Available data
· · · · ·
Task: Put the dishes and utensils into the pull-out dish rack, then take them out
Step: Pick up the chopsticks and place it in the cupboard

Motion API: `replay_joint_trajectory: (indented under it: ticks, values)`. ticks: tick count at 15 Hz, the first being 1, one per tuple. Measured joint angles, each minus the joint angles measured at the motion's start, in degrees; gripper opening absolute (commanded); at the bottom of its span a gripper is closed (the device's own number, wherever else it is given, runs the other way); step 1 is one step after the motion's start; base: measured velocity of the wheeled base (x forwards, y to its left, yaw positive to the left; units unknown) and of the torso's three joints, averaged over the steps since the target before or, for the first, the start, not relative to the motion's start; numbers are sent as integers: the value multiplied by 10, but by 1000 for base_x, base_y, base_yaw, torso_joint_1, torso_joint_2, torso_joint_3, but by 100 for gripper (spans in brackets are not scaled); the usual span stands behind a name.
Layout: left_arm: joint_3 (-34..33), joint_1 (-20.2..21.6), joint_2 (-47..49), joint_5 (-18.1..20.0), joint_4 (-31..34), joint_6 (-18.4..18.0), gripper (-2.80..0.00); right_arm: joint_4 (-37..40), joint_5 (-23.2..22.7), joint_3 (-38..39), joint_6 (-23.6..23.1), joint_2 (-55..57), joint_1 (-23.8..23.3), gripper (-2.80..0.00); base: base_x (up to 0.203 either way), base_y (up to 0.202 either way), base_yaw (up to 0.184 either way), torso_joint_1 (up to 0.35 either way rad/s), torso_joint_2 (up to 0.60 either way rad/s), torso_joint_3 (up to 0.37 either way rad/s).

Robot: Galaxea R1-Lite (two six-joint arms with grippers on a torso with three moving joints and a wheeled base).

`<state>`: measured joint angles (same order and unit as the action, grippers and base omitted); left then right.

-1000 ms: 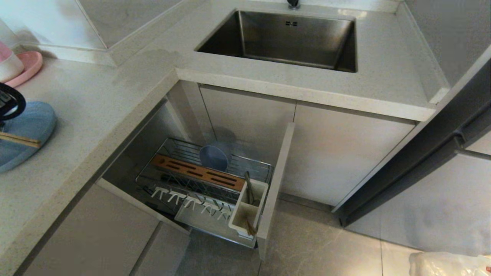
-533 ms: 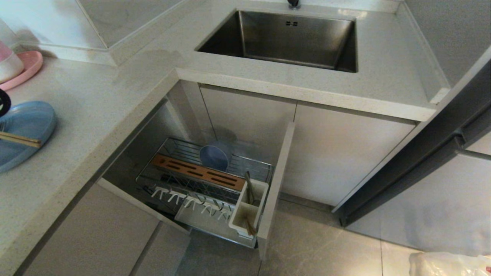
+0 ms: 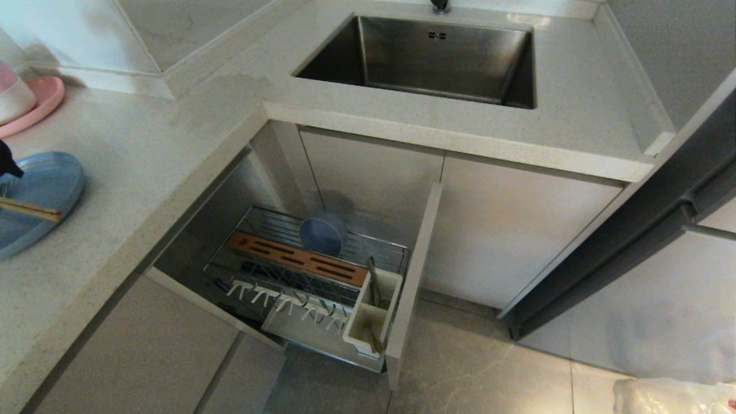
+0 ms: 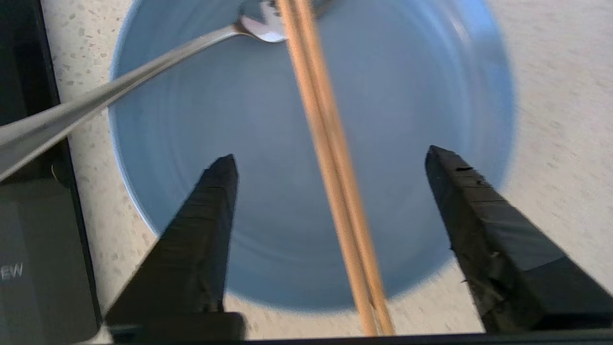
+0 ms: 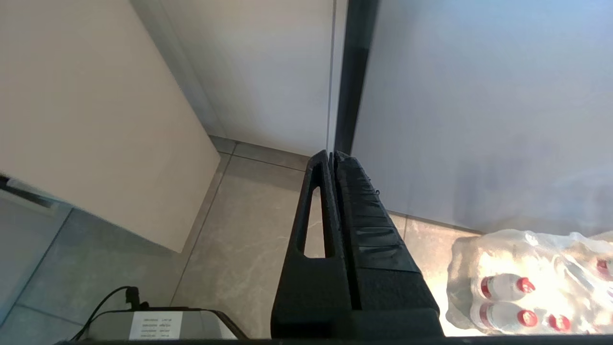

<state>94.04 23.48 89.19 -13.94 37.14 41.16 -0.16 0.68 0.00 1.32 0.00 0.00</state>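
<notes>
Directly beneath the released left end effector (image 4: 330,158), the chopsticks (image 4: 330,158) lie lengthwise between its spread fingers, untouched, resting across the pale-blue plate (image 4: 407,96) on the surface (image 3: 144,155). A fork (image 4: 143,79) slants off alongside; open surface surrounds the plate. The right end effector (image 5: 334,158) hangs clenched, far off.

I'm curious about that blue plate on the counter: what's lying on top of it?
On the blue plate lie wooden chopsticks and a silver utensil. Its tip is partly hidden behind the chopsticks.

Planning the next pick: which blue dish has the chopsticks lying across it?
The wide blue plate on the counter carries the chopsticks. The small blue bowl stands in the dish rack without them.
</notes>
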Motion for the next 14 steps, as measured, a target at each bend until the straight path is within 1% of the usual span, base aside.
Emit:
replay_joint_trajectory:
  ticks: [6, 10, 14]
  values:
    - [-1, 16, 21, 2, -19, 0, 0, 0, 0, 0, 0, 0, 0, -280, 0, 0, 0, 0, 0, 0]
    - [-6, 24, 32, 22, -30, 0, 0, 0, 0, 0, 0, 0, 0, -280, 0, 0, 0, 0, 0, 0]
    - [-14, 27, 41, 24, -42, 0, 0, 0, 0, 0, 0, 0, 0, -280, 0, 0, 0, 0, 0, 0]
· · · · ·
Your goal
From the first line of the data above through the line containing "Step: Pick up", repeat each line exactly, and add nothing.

Answer below
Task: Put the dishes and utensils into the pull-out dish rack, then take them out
Step: Pick up the chopsticks and place it in the cupboard

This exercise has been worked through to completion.